Monday, December 2, 2013

Winter Preview 2013-2014: Part Two

If we didn't have bleak winter nights—the perfect excuse for curling up and reading—a book lover would have to invent them. But once you're comfortable in your chair or trapped by an avalanche of books on your bed, just what will you be reading? I think winter calls for different books from those in summer, when your brain feels exhausted simply sitting in your head. At this time of year—unless you're après-ski or -snow shovel—you might want to do some reading that makes you think. Upcoming books that caught my eye range from a sci-fi thriller set in outer space, to historical fiction featuring the 16th American President, to suspense described as "Dennis Lehane meets Smilla's Sense of Snow." Let's take a look.

You don't have to be a space nerd to love the premise of Andy Weir's The Martian (Random House, February 11, 2014): An astronaut, blown away in a dust storm, is assumed dead and abandoned on Mars with no ability to communicate and only limited supplies. But Mark Watney is a mission engineer, a botanist, and a can-do kind of guy. He also has an appreciation for irony and black humor (man, will that come in handy). While his crew heads for home, and NASA frantically tries to formulate a rescue, Mark is determined to survive. We follow how he goes about it by reading entries in his journal.

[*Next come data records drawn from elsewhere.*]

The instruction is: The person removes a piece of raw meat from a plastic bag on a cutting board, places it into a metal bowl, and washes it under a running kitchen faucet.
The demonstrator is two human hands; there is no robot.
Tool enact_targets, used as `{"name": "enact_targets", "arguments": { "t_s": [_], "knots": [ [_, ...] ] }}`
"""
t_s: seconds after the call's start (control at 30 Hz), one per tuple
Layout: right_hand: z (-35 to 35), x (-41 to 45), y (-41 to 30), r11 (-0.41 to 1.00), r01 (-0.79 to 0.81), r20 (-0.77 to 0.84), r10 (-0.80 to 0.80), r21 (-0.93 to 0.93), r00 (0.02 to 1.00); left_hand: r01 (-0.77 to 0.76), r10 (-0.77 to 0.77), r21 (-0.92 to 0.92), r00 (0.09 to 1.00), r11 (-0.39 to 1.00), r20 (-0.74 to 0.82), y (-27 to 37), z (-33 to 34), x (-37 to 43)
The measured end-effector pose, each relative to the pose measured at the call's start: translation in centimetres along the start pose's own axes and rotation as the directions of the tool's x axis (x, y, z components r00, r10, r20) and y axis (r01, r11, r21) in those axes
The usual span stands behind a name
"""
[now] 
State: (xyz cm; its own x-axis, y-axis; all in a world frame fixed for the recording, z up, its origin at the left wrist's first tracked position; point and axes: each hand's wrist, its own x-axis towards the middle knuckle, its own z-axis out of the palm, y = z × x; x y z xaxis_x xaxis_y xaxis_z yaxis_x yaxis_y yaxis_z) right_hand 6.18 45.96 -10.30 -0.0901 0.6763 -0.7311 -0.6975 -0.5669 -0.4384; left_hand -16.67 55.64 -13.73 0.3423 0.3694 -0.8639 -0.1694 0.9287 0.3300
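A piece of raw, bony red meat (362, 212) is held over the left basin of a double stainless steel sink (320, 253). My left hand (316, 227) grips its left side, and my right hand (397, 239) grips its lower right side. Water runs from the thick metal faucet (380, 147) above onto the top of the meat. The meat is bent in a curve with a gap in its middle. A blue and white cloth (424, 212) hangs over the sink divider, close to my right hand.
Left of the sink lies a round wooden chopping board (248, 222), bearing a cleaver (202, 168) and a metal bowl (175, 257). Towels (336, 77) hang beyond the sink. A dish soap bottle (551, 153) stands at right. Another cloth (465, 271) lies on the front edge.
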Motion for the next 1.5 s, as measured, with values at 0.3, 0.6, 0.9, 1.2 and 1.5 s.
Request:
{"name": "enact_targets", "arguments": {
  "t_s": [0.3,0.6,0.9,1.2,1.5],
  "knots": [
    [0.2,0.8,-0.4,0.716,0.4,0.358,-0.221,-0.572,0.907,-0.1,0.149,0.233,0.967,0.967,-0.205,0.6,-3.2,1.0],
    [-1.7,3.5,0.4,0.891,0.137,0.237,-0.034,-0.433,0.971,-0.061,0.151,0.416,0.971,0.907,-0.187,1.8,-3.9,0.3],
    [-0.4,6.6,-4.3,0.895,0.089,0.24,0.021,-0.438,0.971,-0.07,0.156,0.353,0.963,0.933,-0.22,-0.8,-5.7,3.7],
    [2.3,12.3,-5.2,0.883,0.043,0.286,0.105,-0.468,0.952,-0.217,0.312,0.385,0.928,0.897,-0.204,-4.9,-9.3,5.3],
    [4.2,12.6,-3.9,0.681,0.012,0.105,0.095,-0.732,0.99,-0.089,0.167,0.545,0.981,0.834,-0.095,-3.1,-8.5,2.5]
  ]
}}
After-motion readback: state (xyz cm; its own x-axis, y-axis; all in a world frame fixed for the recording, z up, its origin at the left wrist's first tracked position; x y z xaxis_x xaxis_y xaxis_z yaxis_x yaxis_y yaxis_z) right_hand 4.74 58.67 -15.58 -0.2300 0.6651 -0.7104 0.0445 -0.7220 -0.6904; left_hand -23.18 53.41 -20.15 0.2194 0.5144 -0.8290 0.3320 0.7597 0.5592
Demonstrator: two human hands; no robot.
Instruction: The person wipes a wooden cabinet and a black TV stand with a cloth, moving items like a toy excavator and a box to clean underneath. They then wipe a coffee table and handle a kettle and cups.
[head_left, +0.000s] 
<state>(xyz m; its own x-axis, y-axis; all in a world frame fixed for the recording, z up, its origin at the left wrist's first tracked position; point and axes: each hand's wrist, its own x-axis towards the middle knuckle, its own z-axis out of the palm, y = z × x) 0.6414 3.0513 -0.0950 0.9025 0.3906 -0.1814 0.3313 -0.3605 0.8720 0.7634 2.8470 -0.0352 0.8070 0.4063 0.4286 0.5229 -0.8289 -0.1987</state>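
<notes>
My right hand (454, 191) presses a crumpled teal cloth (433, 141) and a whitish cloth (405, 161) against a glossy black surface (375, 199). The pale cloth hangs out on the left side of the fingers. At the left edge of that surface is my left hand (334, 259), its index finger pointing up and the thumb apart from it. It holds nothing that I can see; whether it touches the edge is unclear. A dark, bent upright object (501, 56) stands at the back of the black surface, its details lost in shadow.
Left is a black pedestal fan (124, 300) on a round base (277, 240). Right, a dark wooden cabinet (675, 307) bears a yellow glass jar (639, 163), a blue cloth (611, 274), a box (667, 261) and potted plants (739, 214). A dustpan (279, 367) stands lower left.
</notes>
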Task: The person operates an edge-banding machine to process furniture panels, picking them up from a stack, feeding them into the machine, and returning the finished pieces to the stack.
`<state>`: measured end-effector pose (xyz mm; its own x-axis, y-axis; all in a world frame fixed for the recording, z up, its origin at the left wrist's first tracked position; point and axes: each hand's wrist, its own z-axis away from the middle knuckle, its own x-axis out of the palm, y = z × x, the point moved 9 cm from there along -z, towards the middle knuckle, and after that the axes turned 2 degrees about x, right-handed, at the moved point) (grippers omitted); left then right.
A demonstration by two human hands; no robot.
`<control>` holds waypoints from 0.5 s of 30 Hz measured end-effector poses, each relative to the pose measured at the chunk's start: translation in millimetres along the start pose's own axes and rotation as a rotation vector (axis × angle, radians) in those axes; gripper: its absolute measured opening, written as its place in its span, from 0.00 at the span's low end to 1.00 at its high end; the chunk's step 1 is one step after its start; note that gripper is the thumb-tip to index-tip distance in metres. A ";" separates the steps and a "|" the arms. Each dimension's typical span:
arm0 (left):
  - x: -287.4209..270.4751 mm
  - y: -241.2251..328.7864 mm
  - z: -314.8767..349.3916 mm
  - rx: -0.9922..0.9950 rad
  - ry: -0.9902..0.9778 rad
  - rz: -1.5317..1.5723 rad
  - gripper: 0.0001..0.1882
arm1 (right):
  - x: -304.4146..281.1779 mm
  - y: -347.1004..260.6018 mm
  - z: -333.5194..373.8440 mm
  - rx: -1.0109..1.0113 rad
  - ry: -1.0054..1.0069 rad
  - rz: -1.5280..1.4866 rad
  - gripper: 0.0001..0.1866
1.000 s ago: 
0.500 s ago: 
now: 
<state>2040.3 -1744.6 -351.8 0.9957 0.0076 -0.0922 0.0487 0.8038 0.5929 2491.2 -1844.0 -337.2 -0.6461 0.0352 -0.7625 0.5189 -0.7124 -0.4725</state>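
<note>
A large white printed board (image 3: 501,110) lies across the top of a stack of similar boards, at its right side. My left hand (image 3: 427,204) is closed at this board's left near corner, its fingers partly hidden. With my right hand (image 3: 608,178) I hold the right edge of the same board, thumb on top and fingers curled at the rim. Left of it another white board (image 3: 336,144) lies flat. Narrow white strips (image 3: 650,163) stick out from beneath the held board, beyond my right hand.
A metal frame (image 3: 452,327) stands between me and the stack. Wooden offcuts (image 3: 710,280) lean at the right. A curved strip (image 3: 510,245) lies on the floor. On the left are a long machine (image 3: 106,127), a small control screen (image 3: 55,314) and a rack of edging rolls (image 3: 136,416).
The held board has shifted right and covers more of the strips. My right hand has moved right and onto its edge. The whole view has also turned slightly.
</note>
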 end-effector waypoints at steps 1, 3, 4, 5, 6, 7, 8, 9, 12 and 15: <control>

It all sounds like "Macgyver in Space," and the book is drawing early raves for its technical accuracy, likable protagonist, and laugh out-loud humor. Just the thing when you're wondering how you'll survive another day at work or cooking for your picky family.

Outside, it's colder than a witch's tit, but you're in your bed, sipping hot tea and eating sugar cookies (you'll wash the sheets tomorrow). Now, what could be more pleasant than reading a book about dystopian America?

Whether it's a zombie-filled New York (Colson Whitehead's Zone One), human society after nuclear war (Russell Hoban's Riddley Walker), or the unforeseen consequences of genetic modification (Margaret Atwood's trilogy, Oryx and Crake, The Year of the Flood, MaddAddam), there are many versions of a troubled future world. I'm very interested in learning Chang-rae Lee's version in On Such a Full Sea (Riverhead/Penguin Group (USA), January 7, 2014). Lee has written several wonderful books about immigration and assimilation (The Surrendered and Native Speaker), but this time his America is rigidly stratified: the privileged (Charters) live in protected communities, middle-class people live in highly regulated groups and exist to serve the Charters, and then there's the lawless, open counties surrounding these towns. Through such a landscape ventures Fan, a "breath diver" who tends to farmed fish in Baltimore (now B-Mor). Her lover, Reg, has gone missing, and she searches for him.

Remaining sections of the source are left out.